From a credit-quality standpoint, that is a clear positive. The appraiser applies a 5.5% cap rate to the State of Israel and the government-company leases, versus 6.5% to 7% for the other tenants. That is an indirect way of saying the tower’s value depends heavily on who the tenant is, not only on where the asset is located.

But concentration always cuts both ways. In this tower it supports value, and it also concentrates exposure. That does not mean the State of Israel is a problematic tenant. Quite the opposite. It means Nimrodi’s value and NOI quality depend to an unusual degree on one tenant family and one set of leases. That is a feature while it works. It is also why Nimrodi should not be read like an ordinary diversified office asset.

How Much Cushion Is Really Left for Series 25

If we stop the NOI-quality discussion for a moment and look only at the collateral, the picture is fairly comfortable. Nimrodi’s year-end value stands at NIS 810.6 million. Series 25’s indexed principal stands at NIS 461.925 million, and the bond’s market value at the balance-sheet date was NIS 462.987 million. The annual report uses those figures to show a 57% LTV, against an 85% covenant ceiling.

Nimrodi Tower versus Series 25: even after cap-rate sensitivity, the cushion remains

The chart adds another layer of comfort. Under the valuation sensitivity table, a 0.5% increase in the cap rate, with no income change, reduces the asset value to NIS 745.2 million. Even in that case, the gap above Series 25’s indexed principal is still about NIS 283 million. So the collateral does not look tight.

It is also worth remembering that the NIS 810.6 million value already comes after deducting NIS 31.742 million of remaining fit-out costs, and that it is not mainly built on empty space. In the valuation, NIS 732.5 million of value is attributed to leased space, while only NIS 42.7 million is attributed to vacant space. That matters because the bond cushion is not mainly resting on a future lease-up fantasy.

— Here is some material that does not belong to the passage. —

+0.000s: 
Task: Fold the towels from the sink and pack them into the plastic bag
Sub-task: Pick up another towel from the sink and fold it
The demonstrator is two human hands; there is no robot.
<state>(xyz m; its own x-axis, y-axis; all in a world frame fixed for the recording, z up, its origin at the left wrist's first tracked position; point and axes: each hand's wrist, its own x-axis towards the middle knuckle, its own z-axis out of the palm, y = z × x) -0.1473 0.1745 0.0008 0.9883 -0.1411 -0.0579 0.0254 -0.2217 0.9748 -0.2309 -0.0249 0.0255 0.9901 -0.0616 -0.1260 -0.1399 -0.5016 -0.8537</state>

It is tied to an asset that is already working.

Still, the cushion does not solve the quality question. Inside that NIS 732.5 million leased-space value sits the material fit-out recovery component described above. So the right reading of the collateral is two-layered: there is real cushion here, and it is probably more stable than a quick headline reader might fear. But part of the value supporting that cushion capitalizes recovery of tenant-improvement spending and unusually high concentration in the State of Israel, not only plain diversified office rent.

Bottom Line

Nimrodi Tower is a strong asset, a well-covered pledge, and clearly one of Hachsharat Hayishuv’s central Israeli collateral anchors today. So anyone asking whether Series 25 sits on a real cushion gets a positive answer. A value of NIS 810.6 million against NIS 461.925 million of indexed principal leaves meaningful room, and a reasonable cap-rate shock still does not erase it.

But anyone asking whether the NIS 78 million of 2025 NOI is already “normal” stabilized NOI gets a more qualified answer. Out of that number, NIS 44 million came from fit-out recovery payments. That is genuine contractual cash flow, but it also reflects the price the company paid to bring tenants in and the way that price is being paid back over time. At the same time, the occupancy story is moving in the right direction but is not presented as one continuous bridge between 85%, 94%, and 99% signed.

So Nimrodi has already solved an important part of the group’s question about whether there is an Israeli asset producing real value. It has not fully solved what portion of that value is plain base rent, what portion is recovery of fit-out capital, and what portion still rests on the fact that the State of Israel occupies most of the tower. Those are exactly the points that will determine whether Nimrodi’s NOI stays high as the fit-out schedules roll down, and whether Series 25’s cushion continues to rest on asset quality rather than on a year-end valuation that simply arrived at the right moment.